One of my favorite writers about family life is Betsy Hart, a Scripps Howard columnist. She wrote a column this week about how teachers in a suburban elementary school in the midwest gathered students in each grade to warn them about the dangers of Hula-hooping. I kid you not!
Hart asks, "Might we be instilling in our youngsters a culture of fear? Deny them opportunities to handle risk appropriately - or even inappropriately - and learn from such experiences? Could we actually be putting them even at more risk by not preparing them to use good judgment in the real world?" She concludes, "Are we harming our children by trying to do the impossible - protect them from life itself?"
Right after I read that column I spoke with a colleague at work. He comes from a family that practices good, traditional family values. He was diagnosed with ADHD as an early teen, and the family doctor prescribed Ritalin for him. It helped him focus, but it also kept him from sleeping at night.
Then, at age sixteen, a "friend" introduced him to meth. For the first time in his life he felt he could be successful in socializing with people. Meth gave him "ten times the high" he had been getting from Ritalin, which his parents had taken him off of when they learned that he had been experimenting with pot.
He loves his parents, and knows that they were just trying to help, when they took him to a doctor for his ADHD. Before the doctor put him on Ritalin, he had been anti-drugs.
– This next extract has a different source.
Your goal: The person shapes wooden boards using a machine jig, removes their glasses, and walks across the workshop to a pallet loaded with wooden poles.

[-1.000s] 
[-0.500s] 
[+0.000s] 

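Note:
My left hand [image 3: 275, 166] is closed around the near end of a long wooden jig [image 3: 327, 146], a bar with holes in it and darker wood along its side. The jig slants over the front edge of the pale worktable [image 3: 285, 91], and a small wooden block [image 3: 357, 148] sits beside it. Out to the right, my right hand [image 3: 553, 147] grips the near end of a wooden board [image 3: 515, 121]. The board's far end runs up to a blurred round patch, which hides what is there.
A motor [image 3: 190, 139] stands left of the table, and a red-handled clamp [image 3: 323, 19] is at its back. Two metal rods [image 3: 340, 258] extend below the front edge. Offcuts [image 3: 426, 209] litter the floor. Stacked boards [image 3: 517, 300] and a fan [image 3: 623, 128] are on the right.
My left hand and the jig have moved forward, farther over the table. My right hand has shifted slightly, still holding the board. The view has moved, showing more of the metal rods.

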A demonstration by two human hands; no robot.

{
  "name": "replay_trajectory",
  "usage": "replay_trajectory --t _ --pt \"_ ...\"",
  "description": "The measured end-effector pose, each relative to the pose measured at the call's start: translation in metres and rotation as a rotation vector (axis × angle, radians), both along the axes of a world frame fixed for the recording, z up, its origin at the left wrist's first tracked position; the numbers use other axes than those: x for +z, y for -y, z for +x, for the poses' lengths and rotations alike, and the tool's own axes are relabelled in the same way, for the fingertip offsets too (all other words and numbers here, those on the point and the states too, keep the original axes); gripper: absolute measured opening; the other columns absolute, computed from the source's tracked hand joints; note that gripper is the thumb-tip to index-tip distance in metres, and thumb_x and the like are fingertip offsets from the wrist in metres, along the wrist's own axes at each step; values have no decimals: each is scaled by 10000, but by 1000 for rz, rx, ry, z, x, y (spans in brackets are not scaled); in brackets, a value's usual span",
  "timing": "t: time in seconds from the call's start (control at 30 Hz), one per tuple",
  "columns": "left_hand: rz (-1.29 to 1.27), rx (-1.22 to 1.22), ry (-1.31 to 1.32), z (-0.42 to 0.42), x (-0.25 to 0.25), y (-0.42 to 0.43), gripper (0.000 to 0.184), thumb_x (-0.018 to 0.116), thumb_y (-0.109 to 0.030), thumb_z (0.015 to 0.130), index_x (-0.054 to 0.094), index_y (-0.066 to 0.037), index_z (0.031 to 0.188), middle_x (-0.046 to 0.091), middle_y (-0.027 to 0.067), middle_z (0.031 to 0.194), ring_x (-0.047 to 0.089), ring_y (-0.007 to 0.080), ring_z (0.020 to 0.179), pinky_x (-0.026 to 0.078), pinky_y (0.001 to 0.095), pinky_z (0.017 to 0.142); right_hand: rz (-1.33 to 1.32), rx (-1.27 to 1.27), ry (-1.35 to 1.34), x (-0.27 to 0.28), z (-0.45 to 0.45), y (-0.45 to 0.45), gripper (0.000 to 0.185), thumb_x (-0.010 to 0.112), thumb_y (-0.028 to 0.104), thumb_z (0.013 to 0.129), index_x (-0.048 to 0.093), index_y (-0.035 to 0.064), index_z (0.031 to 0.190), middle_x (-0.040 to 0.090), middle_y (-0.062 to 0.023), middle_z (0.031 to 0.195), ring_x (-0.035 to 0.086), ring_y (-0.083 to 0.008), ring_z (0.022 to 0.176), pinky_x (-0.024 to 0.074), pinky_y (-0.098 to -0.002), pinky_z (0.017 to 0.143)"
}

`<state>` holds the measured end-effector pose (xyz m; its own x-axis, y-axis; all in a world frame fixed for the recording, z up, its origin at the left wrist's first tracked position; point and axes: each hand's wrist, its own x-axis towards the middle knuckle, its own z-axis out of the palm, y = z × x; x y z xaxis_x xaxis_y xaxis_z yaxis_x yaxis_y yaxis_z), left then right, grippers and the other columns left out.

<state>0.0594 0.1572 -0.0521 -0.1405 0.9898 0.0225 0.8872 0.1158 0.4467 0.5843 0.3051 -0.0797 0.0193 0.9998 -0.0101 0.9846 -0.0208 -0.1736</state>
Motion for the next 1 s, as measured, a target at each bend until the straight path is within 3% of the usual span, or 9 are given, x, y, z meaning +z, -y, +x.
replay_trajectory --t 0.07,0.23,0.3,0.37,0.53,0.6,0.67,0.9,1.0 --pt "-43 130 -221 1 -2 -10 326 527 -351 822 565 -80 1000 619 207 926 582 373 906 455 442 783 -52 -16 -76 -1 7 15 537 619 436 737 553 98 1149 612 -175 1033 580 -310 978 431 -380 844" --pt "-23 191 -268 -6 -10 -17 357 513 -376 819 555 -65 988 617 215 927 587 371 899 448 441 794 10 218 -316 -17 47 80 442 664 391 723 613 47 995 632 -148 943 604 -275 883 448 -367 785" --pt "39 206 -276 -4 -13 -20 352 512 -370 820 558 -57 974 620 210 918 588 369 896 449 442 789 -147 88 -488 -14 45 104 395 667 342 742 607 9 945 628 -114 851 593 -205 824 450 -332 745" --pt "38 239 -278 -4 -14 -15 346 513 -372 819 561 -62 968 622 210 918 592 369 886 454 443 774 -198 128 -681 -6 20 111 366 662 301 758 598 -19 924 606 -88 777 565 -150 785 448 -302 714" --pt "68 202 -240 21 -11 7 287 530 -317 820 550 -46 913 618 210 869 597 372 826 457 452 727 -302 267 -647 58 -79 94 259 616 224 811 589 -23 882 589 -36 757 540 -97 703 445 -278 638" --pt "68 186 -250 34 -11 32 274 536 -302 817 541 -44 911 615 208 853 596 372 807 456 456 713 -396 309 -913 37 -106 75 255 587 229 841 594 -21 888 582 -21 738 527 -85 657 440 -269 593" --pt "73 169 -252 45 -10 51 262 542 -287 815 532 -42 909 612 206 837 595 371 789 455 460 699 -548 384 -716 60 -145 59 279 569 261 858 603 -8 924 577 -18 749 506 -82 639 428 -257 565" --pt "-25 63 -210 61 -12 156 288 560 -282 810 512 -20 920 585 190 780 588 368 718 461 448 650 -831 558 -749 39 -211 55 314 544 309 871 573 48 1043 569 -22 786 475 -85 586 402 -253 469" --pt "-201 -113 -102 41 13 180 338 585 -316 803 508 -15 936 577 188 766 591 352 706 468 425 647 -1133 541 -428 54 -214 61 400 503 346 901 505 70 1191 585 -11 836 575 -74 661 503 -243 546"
However, for him, Ritalin turned out to be the gateway drug that opened him up to trying other drugs. He is now 31, and has been sober for one year. He feels he has wasted fifteen years of his life.
Had his parents not taken him to the doctor, he might have stayed steadfast in his opposition to drug use. He would have had a hard time focusing, but maybe he would have developed other talents, like maybe become a musician. Maybe he would have learned to manage his ADHD, or outgrow it, at least partially. Please pray for this affable, bright young man.
As parents we try to make the decisions that we hope are in the best interests of each of our children. Sometimes, though, maybe the best thing we can do is to allow our children to be who they are, so that they can learn - often the hard way - and use their special gifts from God to make their own unique contributions to our world.
2 comments:
Great post, Bob. We live in a society that is so anxious to diagnose and pathologize and treat every little thing.
Personal experience with that kind of thing too Bob. My nephew was just different but not in a definable way. His parents were talked into giving him Ritalin. He's never been the same. My niece was drugged at 14 by doctors claiming that she was unipolar. It's taken 8 years but she is clean, sober, beautiful and looking forward to a wonderful life. And won't even take an aspirin. I can't say I blame her. Both sets of parents thought they were helping their kids. Get the word out: forget the drugs.